Thanks to a thousand movies, when you think of a Mafia social club, you might think of a swanky gentlemen’s club, all dark wood paneling and fancy but subdued lights, tables near the walls where slick guys in designer suits lounge around smoking cigars and telling lies about their
last big jobs. Or maybe you think of a strip club—you can almost see the camera shot right between some leggy broad’s ankles, pole on the right, looking down on a dark floor where a handful of good-looking guys in nice jackets drink expensive drinks and tell lies about their last big jobs.
Maybe some of them are like that. I wouldn’t know. This place was dark and smoky, there were puddles of black water in the corners, and, thanks to the corrugated metal roof and walls, the world’s worst echoes raced around the room, ringing my head like a doorbell. There were half a dozen sweaty fat guys in expensive threads telling lies about their last big jobs, though—I have to give it that.
Some guys got up and kissed Benedict on the cheeks while I stood around trying to avoid attracting any attention.

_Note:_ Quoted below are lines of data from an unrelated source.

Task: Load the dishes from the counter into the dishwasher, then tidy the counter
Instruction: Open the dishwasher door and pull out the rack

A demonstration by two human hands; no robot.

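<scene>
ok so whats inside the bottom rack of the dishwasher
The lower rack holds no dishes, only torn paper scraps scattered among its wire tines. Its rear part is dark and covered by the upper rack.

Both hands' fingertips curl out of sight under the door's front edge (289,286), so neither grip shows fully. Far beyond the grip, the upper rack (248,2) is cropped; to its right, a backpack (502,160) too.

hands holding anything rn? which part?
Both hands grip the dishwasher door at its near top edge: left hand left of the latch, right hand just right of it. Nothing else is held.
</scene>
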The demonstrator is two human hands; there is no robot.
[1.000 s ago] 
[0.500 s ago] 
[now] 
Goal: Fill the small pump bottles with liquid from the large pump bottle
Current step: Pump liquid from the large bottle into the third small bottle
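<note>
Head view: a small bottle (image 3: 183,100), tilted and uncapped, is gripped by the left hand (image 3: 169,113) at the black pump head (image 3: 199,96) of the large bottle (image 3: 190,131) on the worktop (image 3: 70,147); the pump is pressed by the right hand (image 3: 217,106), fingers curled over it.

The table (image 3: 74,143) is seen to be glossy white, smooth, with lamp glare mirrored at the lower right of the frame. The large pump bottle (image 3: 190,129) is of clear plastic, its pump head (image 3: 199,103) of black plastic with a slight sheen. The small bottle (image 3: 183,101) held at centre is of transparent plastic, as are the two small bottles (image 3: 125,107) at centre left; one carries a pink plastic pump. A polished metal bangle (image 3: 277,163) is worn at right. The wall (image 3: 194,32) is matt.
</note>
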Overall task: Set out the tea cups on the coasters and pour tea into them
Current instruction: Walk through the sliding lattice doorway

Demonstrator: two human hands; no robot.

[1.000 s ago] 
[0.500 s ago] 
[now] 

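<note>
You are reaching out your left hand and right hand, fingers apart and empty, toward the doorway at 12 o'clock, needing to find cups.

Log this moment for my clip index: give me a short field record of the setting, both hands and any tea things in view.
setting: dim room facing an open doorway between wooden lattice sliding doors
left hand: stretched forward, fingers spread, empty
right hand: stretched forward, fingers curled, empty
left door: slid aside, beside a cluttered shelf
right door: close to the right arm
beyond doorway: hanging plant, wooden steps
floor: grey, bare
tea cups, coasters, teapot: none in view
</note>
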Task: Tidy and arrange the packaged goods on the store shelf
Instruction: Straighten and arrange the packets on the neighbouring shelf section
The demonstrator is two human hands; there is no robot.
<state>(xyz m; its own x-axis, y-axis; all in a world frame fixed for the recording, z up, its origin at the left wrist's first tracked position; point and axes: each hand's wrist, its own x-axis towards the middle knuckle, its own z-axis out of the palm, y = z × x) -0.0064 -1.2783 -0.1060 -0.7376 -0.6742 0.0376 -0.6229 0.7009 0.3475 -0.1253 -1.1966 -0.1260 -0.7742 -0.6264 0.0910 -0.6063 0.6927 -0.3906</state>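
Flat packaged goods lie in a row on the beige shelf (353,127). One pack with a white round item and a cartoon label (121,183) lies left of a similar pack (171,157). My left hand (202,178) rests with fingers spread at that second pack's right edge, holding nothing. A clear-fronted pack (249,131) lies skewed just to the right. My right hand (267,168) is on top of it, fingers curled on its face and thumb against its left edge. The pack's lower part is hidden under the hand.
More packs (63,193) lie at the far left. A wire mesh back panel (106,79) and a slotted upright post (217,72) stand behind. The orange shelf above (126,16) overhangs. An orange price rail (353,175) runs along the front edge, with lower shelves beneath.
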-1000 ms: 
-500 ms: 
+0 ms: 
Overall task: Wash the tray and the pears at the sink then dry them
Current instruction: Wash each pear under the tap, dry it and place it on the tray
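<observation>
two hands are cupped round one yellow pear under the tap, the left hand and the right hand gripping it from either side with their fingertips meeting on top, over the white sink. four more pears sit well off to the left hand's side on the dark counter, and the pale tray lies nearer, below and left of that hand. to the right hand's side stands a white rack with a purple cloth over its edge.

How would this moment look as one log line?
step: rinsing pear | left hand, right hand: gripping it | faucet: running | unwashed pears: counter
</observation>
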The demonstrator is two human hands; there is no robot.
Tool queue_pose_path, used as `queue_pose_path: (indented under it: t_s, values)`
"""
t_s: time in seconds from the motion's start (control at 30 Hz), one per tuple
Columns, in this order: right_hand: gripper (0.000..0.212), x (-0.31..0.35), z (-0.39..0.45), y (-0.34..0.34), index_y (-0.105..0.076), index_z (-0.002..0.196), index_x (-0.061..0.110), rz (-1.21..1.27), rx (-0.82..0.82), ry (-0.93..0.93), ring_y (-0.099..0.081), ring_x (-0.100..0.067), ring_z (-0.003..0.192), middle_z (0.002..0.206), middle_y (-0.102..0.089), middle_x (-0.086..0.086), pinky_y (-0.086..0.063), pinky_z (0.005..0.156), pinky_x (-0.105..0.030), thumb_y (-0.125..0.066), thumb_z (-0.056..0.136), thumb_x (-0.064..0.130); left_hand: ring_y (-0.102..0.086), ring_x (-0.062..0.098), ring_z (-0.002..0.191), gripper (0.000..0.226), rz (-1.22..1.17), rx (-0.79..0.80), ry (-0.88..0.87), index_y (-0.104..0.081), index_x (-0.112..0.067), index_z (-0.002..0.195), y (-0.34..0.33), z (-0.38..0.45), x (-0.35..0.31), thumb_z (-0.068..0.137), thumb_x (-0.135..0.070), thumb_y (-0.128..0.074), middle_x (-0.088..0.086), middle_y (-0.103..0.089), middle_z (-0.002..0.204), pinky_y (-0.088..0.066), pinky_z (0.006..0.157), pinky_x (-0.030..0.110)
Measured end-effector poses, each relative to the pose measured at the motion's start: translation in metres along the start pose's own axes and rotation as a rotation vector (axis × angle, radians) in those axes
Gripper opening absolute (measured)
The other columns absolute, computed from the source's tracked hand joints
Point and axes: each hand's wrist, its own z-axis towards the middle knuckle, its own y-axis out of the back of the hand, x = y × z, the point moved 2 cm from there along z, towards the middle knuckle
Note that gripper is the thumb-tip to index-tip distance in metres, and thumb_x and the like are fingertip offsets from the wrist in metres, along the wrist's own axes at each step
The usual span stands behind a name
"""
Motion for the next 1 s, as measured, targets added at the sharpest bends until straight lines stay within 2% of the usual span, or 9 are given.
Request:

“Who’s the shrimp?” some loud bastard asked, and, just like that, I got my first official mob nickname. In less time than it takes to scratch your ass, I became Jimmy the Shrimp. I almost groaned out loud as it went around the room. You can tell when these things will stick. Great, I thought. When you hear that a guy like Tony the Hatchet is looking for you, you fucking leave town. When you have a meeting with Jimmy the Shrimp, you’re more likely to ask “Scampi or cocktail?”
In short order I got introduced to everyone, and, remembering Benedict’s warning about showing disrespect, I tried my damnedest to etch all their names in my memory. There was a guy named Sam, two Joeys—Left Foot Joey and Joey the Slob—a guy named Patsy, and Big George and Tinkerbell. Big George’s nickname wasn’t very clever, but it sure was appropriate—he looked like he’d passed six foot at age ten and hadn’t looked down that far since, and he was built like a forklift. Tinkerbell—most everybody just called him Tink—was clearly my toughest competition for worst nickname. I don’t know how the hell he got stuck with that one. He was a balding, weasely little guy, way too fond of plaid, and he squinted at everything. I never did learn his real name, first or last.